# This is getting to much.



## Jo~* (Oct 26, 2007)

The other day I screwed up 2 small batches of soap and I posted about that, turned out fine by the way.
Today about did me in......when I checked the milk lye temp it kept reading really low but the milk was turning really dark orange so I thought OK my thermometer is no good. Got out my old candy thermometer and tried that and it was like 150 degrees or something and the oils were even hotter. Thermometer was fine but I had it on Celsius :crazy Then I had a bottle of lavender FO sitting on the window sill opened and at ready well it fell upsidedown on the kitchen sponge (soapy wet sponge) then my mixer feel in the sink of water. :tearhair Guess I can drag out the stick blender now but I liked my big old mixer RIP mixer you will be missed. 
JoAnn.


----------



## Faye Farms (Sep 14, 2009)

Sounds like you need to lay out an offering to the soap fairies so they leave you alone.


----------



## todog (Dec 10, 2011)

:blushLol must be the weather.
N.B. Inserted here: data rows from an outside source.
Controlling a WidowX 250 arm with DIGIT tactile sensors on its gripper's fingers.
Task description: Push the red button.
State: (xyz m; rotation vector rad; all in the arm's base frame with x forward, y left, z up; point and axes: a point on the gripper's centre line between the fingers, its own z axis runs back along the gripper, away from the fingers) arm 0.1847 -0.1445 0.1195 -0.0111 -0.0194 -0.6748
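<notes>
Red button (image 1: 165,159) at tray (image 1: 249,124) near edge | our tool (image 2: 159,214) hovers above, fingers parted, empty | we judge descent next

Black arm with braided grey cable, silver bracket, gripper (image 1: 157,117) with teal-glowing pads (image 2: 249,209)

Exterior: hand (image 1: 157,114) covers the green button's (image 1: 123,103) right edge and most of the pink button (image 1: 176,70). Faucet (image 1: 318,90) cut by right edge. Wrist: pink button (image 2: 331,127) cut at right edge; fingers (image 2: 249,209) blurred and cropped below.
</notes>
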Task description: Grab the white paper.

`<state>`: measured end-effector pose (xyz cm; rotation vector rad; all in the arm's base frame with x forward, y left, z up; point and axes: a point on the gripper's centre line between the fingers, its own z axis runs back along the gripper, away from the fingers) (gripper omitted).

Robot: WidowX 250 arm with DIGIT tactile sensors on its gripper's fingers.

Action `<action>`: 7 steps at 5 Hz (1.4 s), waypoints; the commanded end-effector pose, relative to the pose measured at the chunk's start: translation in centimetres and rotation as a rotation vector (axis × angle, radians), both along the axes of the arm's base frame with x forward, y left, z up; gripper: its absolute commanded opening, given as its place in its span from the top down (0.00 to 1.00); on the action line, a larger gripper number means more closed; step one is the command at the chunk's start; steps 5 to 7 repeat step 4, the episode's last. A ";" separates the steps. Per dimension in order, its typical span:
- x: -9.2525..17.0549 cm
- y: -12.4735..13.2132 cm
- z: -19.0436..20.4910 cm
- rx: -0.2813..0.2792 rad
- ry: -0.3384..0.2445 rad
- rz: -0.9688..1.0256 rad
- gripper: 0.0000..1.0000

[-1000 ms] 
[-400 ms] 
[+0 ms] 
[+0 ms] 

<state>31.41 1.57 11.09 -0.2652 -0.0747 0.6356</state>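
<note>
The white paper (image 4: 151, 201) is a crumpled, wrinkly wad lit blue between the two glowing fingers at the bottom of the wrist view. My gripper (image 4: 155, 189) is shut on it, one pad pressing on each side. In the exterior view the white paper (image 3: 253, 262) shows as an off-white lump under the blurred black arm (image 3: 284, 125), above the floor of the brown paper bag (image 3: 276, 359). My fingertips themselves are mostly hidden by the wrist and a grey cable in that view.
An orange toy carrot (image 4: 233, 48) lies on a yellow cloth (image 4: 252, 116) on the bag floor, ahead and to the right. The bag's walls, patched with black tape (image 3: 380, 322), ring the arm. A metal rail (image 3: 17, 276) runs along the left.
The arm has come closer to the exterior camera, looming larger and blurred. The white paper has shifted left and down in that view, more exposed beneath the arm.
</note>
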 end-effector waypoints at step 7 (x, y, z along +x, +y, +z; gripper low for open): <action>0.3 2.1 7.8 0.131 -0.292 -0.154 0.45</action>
I have had days like that. I buy hand mixers from thrift stores cause I am always dropping mine into the soap batch after I add the oils. Its kind of a running joke in the family now :blush I have found that if I slow down and collect my thoughts things will improve.


----------



## MF-Alpines (Mar 29, 2010)

JoAnn, why do you check temp? If you use milk ice and "just melted" oils/fats, you should not need to check temp. No issues.
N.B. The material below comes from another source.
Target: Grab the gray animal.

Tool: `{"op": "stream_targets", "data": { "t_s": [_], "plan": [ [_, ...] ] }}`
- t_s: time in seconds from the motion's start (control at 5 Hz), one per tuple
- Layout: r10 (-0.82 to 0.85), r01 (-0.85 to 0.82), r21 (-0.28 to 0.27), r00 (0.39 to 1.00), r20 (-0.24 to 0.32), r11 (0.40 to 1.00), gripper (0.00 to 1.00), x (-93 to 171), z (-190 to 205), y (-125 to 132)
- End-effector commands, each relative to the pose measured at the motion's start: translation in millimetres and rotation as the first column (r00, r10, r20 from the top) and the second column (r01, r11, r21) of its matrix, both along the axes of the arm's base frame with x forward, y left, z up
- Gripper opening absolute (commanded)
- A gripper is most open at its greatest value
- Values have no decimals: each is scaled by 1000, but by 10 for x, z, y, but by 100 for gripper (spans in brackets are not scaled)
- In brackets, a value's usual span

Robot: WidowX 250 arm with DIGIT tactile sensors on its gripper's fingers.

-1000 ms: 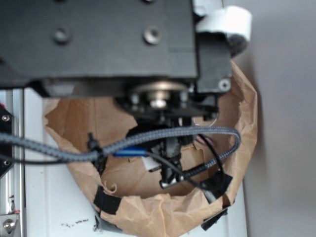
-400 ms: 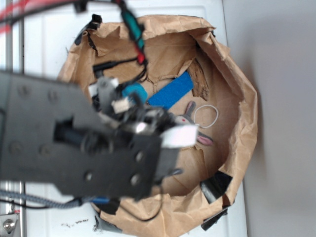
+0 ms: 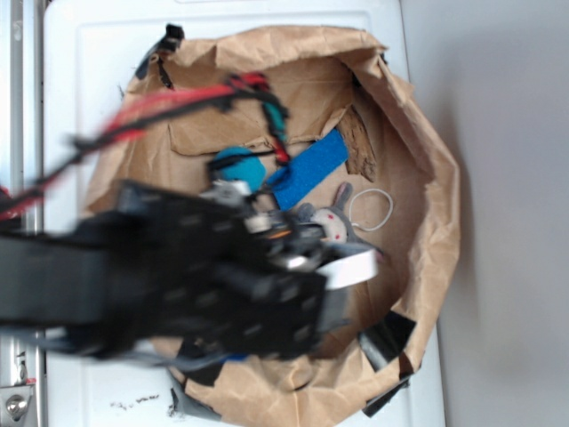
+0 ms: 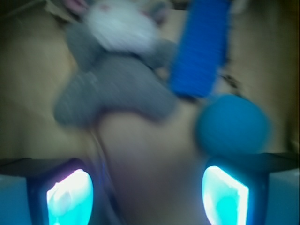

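The gray animal (image 3: 325,219), a small plush with a cream face and long ears, lies on the floor of the brown paper bag (image 3: 442,205), just right of my blurred arm (image 3: 178,276). In the wrist view the gray animal (image 4: 117,79) lies ahead of and apart from my gripper (image 4: 147,197). The gripper's two glowing fingertips (image 4: 70,197) stand wide apart, open, with only bare paper between them. A teal ball (image 4: 232,124) sits just past the right fingertip.
A blue flat block (image 3: 308,165) lies beside the teal ball (image 3: 240,167), both close to the toy. A thin white ring (image 3: 372,209) lies right of the toy. The bag's crumpled walls ring everything, with black tape (image 3: 388,334) at the front.
The arm has swung away from the camera and down into the bag, uncovering the toys. Since 0.4 s ago it has shifted slightly right, closer to the gray animal.
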State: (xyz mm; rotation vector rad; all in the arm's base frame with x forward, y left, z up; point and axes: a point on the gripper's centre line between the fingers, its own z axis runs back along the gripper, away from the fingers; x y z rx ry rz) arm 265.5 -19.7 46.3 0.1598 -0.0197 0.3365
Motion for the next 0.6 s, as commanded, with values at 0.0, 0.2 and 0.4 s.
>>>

I have had dark orange milk at times, too (I'm sure I posted about it). Don't know why, don't know how. Same recipes so not lye heavy. What I've found is that if my milk is AT ALL slightly melted, I'll get orange milk when I add the lye. However, it never affects the color of the final product. How? Why? I don't know.
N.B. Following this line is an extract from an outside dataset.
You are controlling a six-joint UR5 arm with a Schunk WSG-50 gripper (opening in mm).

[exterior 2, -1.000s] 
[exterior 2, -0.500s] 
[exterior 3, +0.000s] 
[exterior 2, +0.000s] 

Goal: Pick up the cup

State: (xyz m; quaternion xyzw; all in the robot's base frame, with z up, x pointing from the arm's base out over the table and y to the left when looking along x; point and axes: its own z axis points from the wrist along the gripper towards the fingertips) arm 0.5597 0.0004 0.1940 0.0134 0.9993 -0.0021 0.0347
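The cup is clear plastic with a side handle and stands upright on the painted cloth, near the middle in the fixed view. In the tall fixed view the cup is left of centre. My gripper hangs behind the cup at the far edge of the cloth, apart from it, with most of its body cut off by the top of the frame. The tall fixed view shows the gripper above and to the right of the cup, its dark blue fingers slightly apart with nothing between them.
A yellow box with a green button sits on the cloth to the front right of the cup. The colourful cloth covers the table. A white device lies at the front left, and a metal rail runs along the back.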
Darlene, when you say you drop your mixer into the batch "after you add the oils". How is that? Dont' you add your lye mixture to the oils? Do you wear gloves?


----------



## todog (Dec 10, 2011)

lol i add the oils to the lye mixture and no i dont wear gloves because even with gloves i dropped it. actually i havent dropped it since i started bare handing it. anyway i just get mixers at the thrift stores when i see them.


----------



## Anita Martin (Dec 26, 2007)

I have those soaping times every so often. Like the last 4 big batches. I hurried and screwed them up. Now I am faced with rebatching and so have not even soaped for two weeks and I'm waaayyy behind! I have been trimming a lot more horses than usual (a good thing for my pocket book) and trying to put up fences and work on the house...and I'm still soaping in the kitchen which is waaayyy too small with barely any cabinet or counter space even for ordinary cooking...let a lone cooking and soaping in the same space...it's overwhelmed me and that is when I start goofing up. After a break though, I'll be able to get back at it having learned a few things and it will go even better.


----------



## In it for the Bucks! (Mar 12, 2012)

Anita I have a small kitchen too. My way to make it work is soaping in a bucket. I clean off every avaliable counter and then go to work. It has worked great!! Thank DGI members for that!!


----------



## NPgoats (Mar 18, 2010)

I'm new to soaping and so I use a thermometer to check my temps of oil and lye before I mix them together. It's just a safety precaution for me. I'm sure as I get better and have made tons of soap by then I might not do that any more. I'm a little OCD but it gives me pease of mind...and for me that's fine. I'm sure there are a lot that don't check temp and that is their procedure and that's fine too. 
I hope you have better days to come. That was funny about the celsius temp. Lol I've done something similar. If your milk was frozen then I would say the reason it turned dark orange might have been a higher fat content in those cubes. Just a thought. Linda


----------